ACTIVITY:
For the word "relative", work out how many lines in the records below contain it and state that count alone.

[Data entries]
────────

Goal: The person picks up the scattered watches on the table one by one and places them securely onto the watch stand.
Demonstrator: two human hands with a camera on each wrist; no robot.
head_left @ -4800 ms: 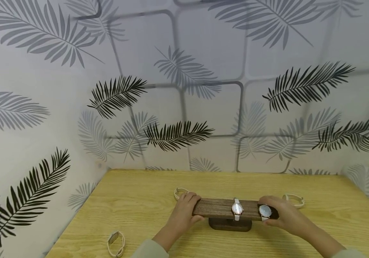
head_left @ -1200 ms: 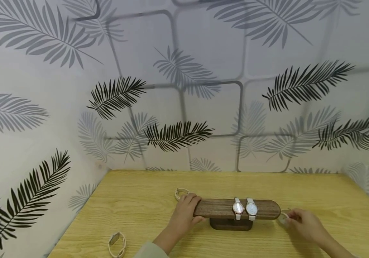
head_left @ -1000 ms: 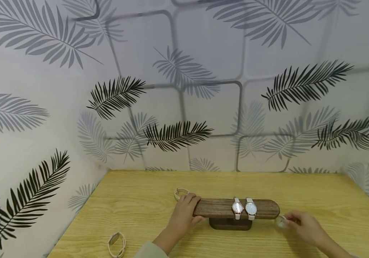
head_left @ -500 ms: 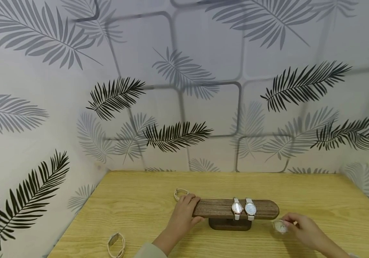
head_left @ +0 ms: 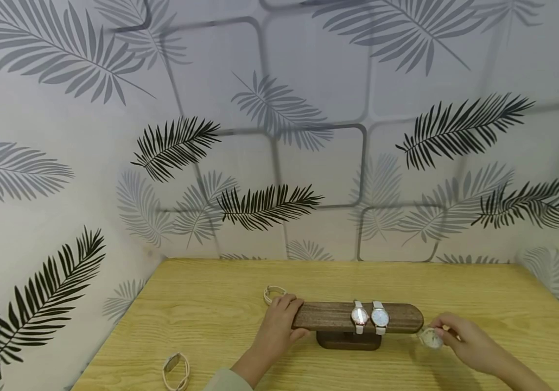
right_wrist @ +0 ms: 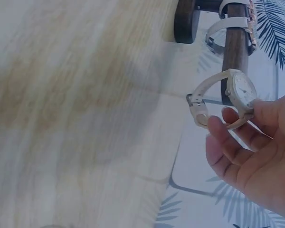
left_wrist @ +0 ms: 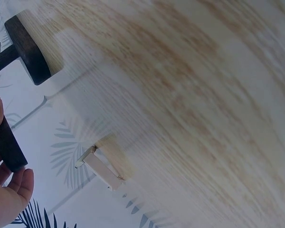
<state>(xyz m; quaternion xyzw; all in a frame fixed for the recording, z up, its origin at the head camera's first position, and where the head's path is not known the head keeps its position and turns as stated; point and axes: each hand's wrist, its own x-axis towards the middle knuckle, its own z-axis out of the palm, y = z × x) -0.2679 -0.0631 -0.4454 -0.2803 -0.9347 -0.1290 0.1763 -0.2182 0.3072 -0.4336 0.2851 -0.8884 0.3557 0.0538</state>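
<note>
A dark wooden watch stand (head_left: 325, 315) stands on the table, its bar lying crosswise over a rounded base. Two white-strapped watches hang on the bar right of its middle: a rose-gold-rimmed watch (head_left: 359, 316) and a silver-rimmed watch (head_left: 380, 317) beside it. My left hand (head_left: 278, 325) grips the bar's left end, thumb in front and fingers behind. In my right hand (head_left: 465, 339) a cream wristwatch (right_wrist: 243, 90) is pinched by its case and strap. Its strap is buckled into a loop. In the right wrist view this loop overlaps the bar's free end.
A pale-strapped watch (head_left: 176, 371) lies at the table's front left. Another looped watch (head_left: 272, 293) sits behind my left hand and is partly hidden by it. The wood-grain table (head_left: 221, 304) ends at a leaf-patterned wall (head_left: 328, 163).
The silver-rimmed watch has moved left along the bar, next to the other one. My right hand has let it go and picked up the cream wristwatch from the table's right side.
</note>
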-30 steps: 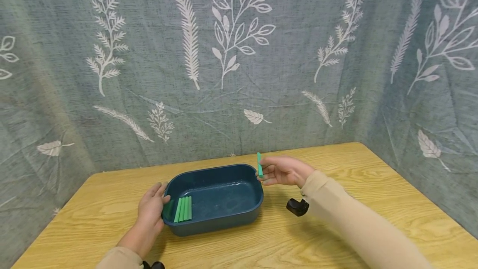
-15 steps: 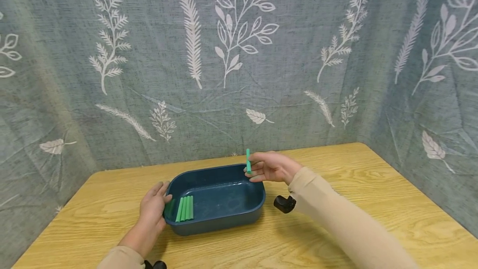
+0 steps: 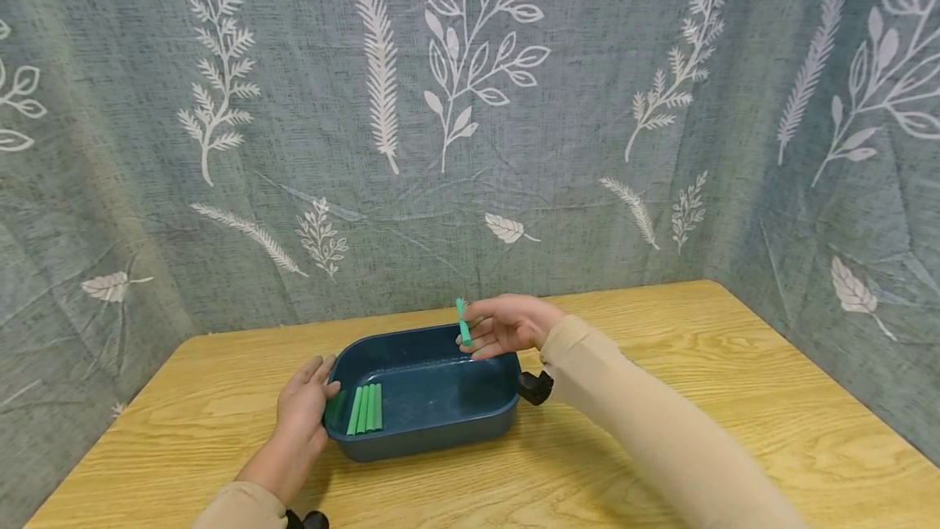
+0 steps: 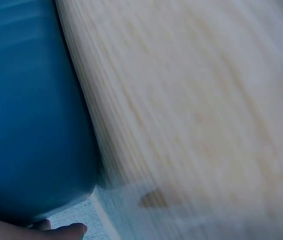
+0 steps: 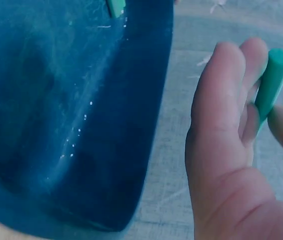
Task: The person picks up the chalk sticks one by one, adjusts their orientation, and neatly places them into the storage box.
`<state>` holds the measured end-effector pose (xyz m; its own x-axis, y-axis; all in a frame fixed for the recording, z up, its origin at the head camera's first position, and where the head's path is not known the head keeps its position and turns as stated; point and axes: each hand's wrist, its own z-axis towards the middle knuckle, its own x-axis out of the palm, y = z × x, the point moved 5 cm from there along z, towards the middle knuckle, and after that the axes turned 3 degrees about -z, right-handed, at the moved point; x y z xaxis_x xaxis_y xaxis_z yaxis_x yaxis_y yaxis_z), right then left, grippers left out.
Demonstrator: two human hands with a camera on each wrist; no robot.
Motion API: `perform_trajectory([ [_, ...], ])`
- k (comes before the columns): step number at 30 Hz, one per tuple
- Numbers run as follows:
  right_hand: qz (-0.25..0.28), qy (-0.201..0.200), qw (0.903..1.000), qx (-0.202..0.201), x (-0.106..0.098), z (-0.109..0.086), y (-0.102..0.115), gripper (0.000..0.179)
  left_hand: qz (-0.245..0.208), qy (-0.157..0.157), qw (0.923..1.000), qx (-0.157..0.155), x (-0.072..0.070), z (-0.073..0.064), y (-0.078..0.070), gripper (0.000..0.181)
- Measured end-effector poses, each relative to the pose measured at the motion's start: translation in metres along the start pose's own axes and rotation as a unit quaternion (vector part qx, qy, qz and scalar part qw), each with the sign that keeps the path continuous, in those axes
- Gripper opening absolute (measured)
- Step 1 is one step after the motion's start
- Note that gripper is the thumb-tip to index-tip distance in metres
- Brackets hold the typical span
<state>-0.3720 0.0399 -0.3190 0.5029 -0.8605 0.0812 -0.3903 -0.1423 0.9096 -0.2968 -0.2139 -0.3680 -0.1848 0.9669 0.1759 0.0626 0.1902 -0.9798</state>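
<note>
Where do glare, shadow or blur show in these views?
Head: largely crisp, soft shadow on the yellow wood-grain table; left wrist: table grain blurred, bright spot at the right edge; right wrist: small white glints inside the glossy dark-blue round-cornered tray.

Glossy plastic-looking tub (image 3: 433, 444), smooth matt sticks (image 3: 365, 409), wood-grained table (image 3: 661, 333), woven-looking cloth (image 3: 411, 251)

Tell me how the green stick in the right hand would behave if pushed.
The green stick looks cylindrical, so it may roll. It seems stiff, lying straight in the right hand, and probably light, being slim.
</note>
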Motion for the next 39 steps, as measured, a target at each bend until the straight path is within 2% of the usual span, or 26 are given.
perform_trajectory([
  [4, -0.011, 0.011, 0.9998, 0.016, 0.007, 0.008, 0.001, 0.042, 0.004, -0.003, 1.0, 0.001, 0.0, 0.0, -0.001, 0.064],
  [8, -0.013, 0.013, 0.9996, 0.023, 0.012, 0.015, 0.001, 0.04, 0.004, 0.001, 1.0, 0.003, -0.001, 0.0, -0.001, 0.064],
  [9, -0.01, 0.024, 0.9994, 0.022, 0.011, 0.022, -0.001, 0.04, 0.004, 0.002, 1.0, 0.004, -0.001, 0.0, -0.001, 0.064],
  [15, -0.034, 0.034, 0.9982, 0.036, 0.022, 0.036, -0.006, 0.033, 0.005, 0.0, 1.0, 0.005, 0.0, -0.001, 0.0, 0.064],
  [16, -0.041, 0.023, 0.9981, 0.041, 0.027, 0.033, -0.004, 0.03, 0.005, -0.001, 1.0, 0.006, 0.0, -0.001, -0.001, 0.064],
  [22, -0.05, 0.025, 0.9969, 0.055, 0.04, 0.041, -0.007, 0.013, 0.005, -0.002, 1.0, 0.003, 0.0, -0.001, -0.001, 0.063],
  [24, -0.066, 0.026, 0.9957, 0.059, 0.044, 0.043, -0.008, 0.017, 0.007, -0.003, 1.0, 0.002, 0.0, -0.002, -0.001, 0.063],
  [30, -0.099, 0.032, 0.9921, 0.07, 0.048, 0.051, -0.017, 0.049, 0.013, 0.001, 0.9999, 0.005, 0.004, -0.001, 0.0, 0.063],
  [35, -0.092, 0.04, 0.9907, 0.092, 0.054, 0.058, -0.025, 0.053, 0.017, -0.006, 0.9998, -0.001, 0.005, -0.001, 0.0, 0.063],
  [39, -0.121, 0.052, 0.9857, 0.105, 0.062, 0.062, -0.029, 0.05, 0.02, -0.015, 0.9997, -0.002, 0.002, -0.001, -0.001, 0.064],
])
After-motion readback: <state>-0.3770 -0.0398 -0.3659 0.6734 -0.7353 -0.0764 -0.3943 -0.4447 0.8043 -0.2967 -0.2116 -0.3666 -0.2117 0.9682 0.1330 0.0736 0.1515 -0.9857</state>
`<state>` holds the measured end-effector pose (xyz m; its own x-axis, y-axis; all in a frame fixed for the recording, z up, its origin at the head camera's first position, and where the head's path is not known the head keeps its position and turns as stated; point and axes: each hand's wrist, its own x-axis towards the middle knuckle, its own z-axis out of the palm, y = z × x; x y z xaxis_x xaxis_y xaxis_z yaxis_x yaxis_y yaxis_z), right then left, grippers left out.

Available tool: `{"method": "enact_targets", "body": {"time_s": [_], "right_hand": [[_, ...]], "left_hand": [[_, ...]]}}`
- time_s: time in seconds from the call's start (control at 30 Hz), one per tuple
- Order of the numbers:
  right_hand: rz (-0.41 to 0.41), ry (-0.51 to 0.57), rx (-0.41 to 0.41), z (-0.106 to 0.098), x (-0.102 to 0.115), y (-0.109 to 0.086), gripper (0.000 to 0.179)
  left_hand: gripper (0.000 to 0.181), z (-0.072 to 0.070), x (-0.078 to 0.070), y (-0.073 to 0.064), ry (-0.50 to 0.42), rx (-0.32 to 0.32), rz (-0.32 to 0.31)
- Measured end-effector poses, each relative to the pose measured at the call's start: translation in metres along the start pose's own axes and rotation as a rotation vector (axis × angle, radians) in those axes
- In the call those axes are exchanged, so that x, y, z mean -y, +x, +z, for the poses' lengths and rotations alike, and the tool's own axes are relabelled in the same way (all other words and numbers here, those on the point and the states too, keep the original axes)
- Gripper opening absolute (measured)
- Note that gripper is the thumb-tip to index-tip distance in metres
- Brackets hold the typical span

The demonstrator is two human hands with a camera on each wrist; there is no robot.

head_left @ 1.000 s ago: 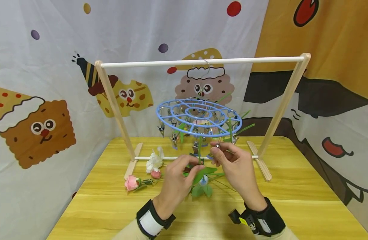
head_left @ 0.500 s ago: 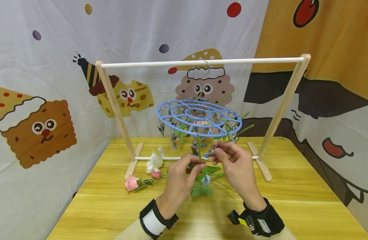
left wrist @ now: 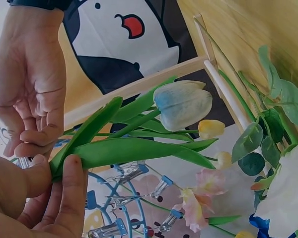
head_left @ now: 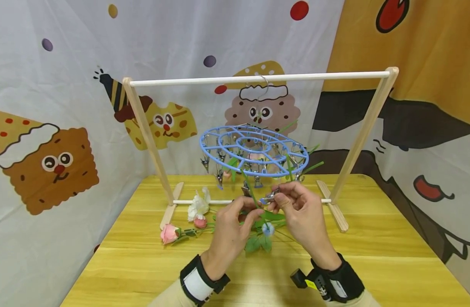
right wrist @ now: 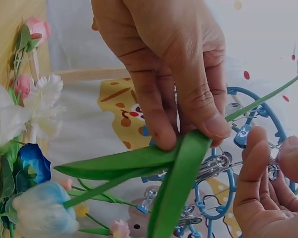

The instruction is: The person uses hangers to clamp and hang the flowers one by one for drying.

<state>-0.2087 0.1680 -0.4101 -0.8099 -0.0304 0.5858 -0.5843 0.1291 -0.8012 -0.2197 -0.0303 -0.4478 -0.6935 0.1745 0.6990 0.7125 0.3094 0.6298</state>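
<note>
Shifted since the earlier frame: the stem (head_left: 249, 187) now leans its top to the left, the bloom sits farther right, and the held clip has turned nearly level.

Item 1: blue-white tulip (left wrist: 184, 105), one, hung bloom-down over the counter (head_left: 142, 264), below the blue clip ring (head_left: 271, 175). Left hand (head_left: 229, 228) pinches it where leaves (left wrist: 134, 151) meet stem. Judged light (artificial, by its look), bendable, leaves soft and somewhat slick, petals easily creased; best held at the stem, just above the leaves.

Item 2: metal clip (head_left: 270, 197), blue-tipped, pinched by the right hand (head_left: 301, 215), just beside the stem. Judged small, stiff, sprung and slippery; best squeezed at the tail end.

Item 3: loose flowers, including pink rose (head_left: 169, 234) and white blossom (head_left: 198, 209), left of the hands.

Markings: no brand or writing legible; yellow tag (head_left: 310, 284) on the right wristband (head_left: 338, 279), too small to read.
</note>
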Motion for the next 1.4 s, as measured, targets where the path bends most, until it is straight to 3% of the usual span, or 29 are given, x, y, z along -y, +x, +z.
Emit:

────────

OUTPUT BELOW:
2